**Task goal:**
Although the data below holds other lines too, output only those from the line with "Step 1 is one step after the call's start" up to and including the line with "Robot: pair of", exactly as they appear.
++++
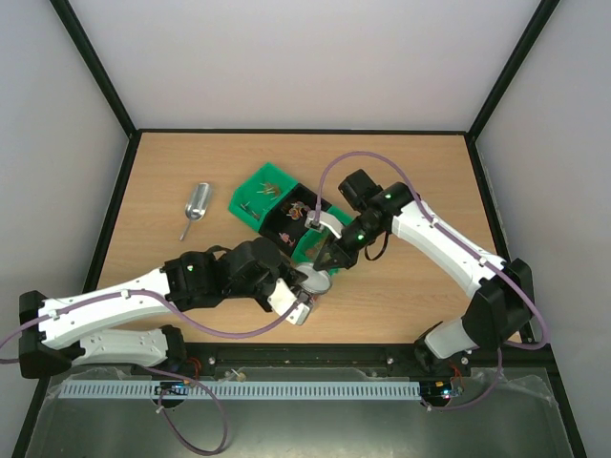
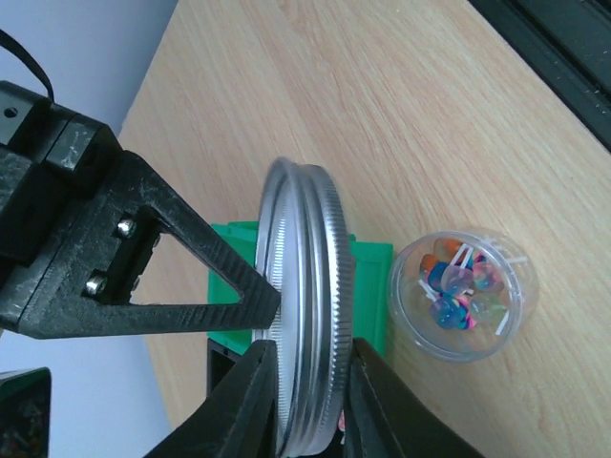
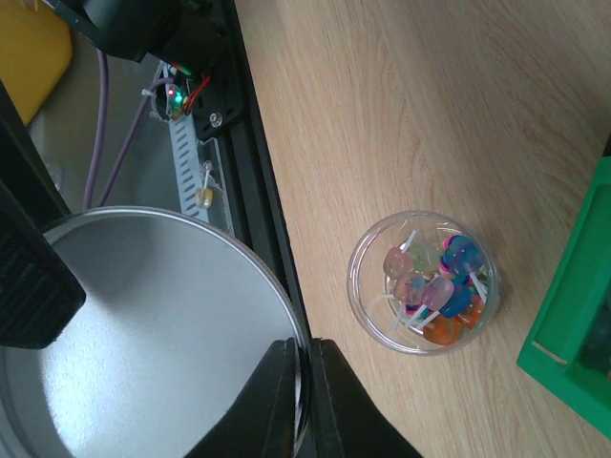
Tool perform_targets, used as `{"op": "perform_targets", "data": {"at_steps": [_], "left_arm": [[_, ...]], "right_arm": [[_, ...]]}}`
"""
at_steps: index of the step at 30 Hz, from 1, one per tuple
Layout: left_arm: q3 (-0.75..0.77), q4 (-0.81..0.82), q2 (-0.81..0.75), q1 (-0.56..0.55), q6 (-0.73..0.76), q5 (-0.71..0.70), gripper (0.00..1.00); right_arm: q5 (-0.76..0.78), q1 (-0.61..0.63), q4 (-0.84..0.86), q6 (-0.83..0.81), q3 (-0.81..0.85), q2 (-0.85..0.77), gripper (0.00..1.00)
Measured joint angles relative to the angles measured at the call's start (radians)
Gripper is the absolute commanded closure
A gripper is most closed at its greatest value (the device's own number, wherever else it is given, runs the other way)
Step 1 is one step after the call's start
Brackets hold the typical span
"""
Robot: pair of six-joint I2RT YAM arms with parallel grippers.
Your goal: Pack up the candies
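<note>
A clear jar point(image 3: 423, 281) stands open on the wood table and holds several candies point(image 3: 434, 286), pink, teal and orange; it also shows in the left wrist view point(image 2: 465, 294). Both grippers hold the round metal lid point(image 1: 313, 280) off the table, beside and above the jar. My left gripper point(image 2: 310, 386) is shut across the lid point(image 2: 305, 286), seen edge-on. My right gripper point(image 3: 305, 391) is shut on the lid's rim point(image 3: 143, 334). More candies lie in the green bin point(image 1: 250, 191). The top view hides the jar under the lid and grippers.
A metal scoop point(image 1: 196, 205) lies on the table left of the green bin. The bin's edge shows close to the jar point(image 3: 573, 334) and behind the lid point(image 2: 372, 286). The table's black front rail point(image 3: 253, 143) runs near the jar.
</note>
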Motion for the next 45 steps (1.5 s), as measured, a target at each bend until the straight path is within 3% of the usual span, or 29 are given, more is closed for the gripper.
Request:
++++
**Task output:**
Step 1 is one step after the call's start
Brackets hold the typical span
"""
Robot: pair of six-joint I2RT YAM arms with parallel grippers.

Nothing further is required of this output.